Meh, I don't think it's really that bad at all. The issue, methinks, is that everybody and his narcoleptic brother learned Photoshop first so that any deviation from the Photoshop way of doing things seems like a step in the wrong direction.

In a similar fashion the first 3D CAD package I learned extensively was SolidWorks. It was good and I was good at using it. Later I had the opportunity to try Autodesk Inventor, a program of similar function. It was terrible! Every part about the UI and its function was all wrong. I had a tough time getting a good workflow from it since I was fighting it all the time. A colleague of mine had never used either program, but he seemed to pick up Inventor more more quickly. He wasn't drawing on prior experience and making assumptions about how to use the UI. He was just using it.

I learned The GIMP before I learned Photoshop. the GIMP works well for me and I am able to do what I need to do with it. When I use Photoshop (or Elements, more commonly) I end up fighting with the UI because things seem, to me, to be in the wrong places. No, it's not great, but it's not as bad as some make it out to be. To each his own, really. :)

/semi-rant :p
 
The GIMP has a ton of features though the UI is a bit obtuse.

obtuse!

shawshank38.jpeg
 
Meh, I don't think it's really that bad at all. The issue, methinks, is that everybody and his narcoleptic brother learned Photoshop first so that any deviation from the Photoshop way of doing things seems like a step in the wrong direction.

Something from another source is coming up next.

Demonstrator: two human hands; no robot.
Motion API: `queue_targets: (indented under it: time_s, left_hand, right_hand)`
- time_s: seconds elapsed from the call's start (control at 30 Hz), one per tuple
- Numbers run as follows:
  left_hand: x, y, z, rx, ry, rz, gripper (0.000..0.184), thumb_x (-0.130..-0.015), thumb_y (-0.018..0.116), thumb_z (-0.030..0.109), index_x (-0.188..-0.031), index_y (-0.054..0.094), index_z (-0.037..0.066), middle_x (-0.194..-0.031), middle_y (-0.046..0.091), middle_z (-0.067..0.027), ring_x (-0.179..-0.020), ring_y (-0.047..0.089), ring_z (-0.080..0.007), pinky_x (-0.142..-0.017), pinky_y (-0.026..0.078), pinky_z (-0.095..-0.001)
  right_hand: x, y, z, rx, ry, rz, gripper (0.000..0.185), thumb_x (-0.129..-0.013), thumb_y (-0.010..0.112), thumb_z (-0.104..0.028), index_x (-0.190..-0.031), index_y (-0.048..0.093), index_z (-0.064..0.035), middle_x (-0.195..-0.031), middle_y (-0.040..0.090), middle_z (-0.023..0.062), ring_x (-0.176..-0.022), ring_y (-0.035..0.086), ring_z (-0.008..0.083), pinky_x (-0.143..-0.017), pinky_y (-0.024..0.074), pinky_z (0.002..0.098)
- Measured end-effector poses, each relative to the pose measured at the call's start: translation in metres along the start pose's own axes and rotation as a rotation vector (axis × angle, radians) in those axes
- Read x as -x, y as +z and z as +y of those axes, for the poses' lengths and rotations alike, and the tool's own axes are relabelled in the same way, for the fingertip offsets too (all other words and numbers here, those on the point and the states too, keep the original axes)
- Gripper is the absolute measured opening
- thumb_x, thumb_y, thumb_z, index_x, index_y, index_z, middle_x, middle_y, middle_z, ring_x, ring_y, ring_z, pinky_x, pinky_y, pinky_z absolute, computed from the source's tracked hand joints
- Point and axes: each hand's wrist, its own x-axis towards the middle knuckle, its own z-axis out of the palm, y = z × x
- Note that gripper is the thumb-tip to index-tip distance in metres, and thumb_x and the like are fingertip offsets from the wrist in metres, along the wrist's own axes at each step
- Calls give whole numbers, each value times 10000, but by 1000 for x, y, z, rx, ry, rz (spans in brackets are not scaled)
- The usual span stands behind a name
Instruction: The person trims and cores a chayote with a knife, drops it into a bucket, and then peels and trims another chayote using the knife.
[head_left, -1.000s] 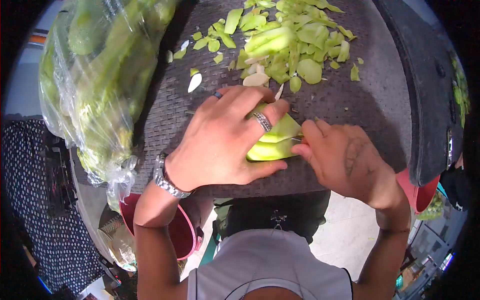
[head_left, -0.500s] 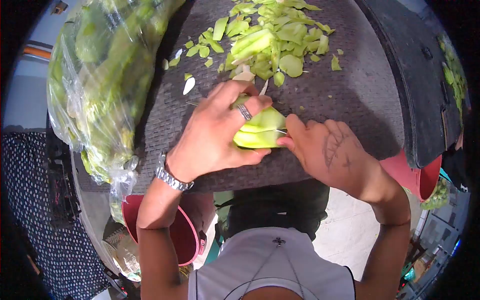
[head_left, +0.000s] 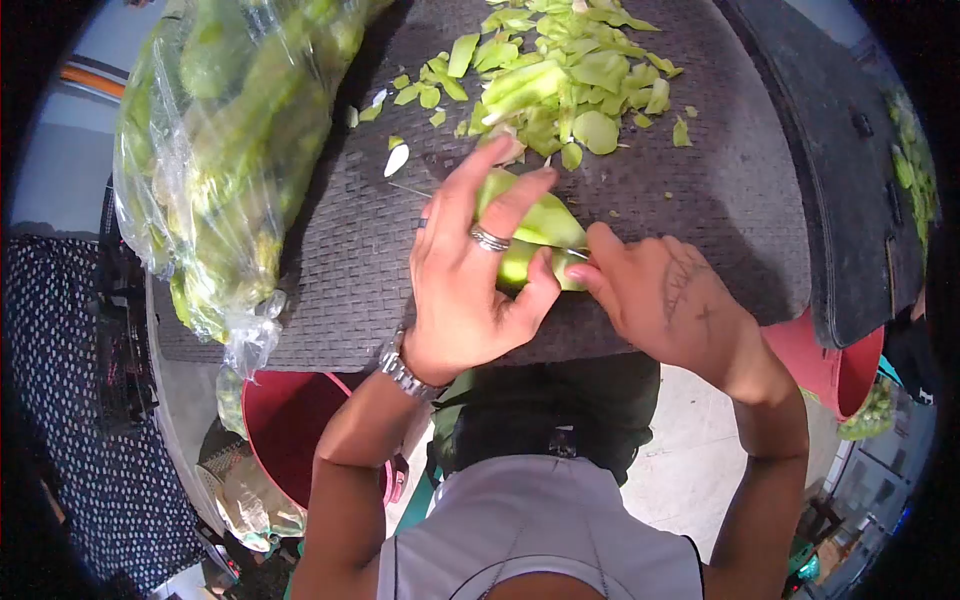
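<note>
A pale green peeled fruit [head_left: 540,218], its exact kind unclear, lies on the dark woven-textured tabletop near the front edge. My left hand [head_left: 470,250] steadies it, thumb at the near side and fingers spread over the top. A cut splits the piece, the upper part lifted slightly from the lower. Pinched in my right hand [head_left: 665,290] is a thin knife [head_left: 575,253]; its handle is hidden in the fist. The narrow tip pokes out beyond the left side of my left hand. Beyond my hands sits a pile of green slices [head_left: 590,85].
A clear plastic bag of green produce [head_left: 235,150] lies at the left. Red buckets stand below the table edge, one left [head_left: 290,425] and one right [head_left: 850,375]. A dark case or flap [head_left: 800,150] borders the right side. A white seed-like piece [head_left: 397,160] lies alone.
My left hand has shifted right and its fingers have loosened and spread. The cut in the green fruit has opened wider. My right hand has moved slightly right and stays on the knife.
</note>
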Motion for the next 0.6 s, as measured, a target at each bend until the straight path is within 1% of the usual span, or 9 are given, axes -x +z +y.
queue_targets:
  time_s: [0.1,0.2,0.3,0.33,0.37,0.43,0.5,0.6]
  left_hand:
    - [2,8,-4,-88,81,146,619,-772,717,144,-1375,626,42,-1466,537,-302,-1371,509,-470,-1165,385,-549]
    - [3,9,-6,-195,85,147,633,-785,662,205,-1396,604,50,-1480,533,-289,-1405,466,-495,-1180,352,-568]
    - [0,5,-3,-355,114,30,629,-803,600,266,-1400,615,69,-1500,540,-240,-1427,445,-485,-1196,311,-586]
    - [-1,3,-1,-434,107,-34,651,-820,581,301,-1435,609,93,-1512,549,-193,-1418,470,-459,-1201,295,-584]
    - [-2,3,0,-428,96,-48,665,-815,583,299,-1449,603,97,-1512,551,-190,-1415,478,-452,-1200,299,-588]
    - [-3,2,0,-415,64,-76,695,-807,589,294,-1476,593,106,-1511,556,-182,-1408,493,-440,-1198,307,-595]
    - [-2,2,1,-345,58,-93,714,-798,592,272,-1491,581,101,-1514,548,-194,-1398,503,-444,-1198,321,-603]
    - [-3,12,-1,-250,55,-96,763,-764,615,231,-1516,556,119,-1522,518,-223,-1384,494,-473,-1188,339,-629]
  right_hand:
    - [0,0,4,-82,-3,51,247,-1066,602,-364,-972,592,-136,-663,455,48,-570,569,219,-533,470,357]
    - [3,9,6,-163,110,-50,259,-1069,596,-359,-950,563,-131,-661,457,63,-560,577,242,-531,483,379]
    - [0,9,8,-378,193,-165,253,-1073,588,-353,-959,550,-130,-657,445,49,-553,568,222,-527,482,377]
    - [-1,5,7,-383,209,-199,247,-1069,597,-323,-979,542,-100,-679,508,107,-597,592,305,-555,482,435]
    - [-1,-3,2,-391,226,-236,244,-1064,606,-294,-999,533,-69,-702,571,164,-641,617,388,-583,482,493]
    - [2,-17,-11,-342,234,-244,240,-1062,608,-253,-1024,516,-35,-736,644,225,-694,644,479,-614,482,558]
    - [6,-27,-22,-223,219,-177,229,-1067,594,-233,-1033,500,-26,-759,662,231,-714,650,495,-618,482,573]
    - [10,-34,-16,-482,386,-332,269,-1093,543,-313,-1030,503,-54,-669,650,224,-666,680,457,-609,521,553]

In a similar fashion the first 3D CAD package I learned extensively was SolidWorks. It was good and I was good at using it. Later I had the opportunity to try Autodesk Inventor, a program of similar function. It was terrible! Every part about the UI and its function was all wrong. I had a tough time getting a good workflow from it since I was fighting it all the time. A colleague of mine had never used either program, but he seemed to pick up Inventor more more quickly. He wasn't drawing on prior experience and making assumptions about how to use the UI. He was just using it.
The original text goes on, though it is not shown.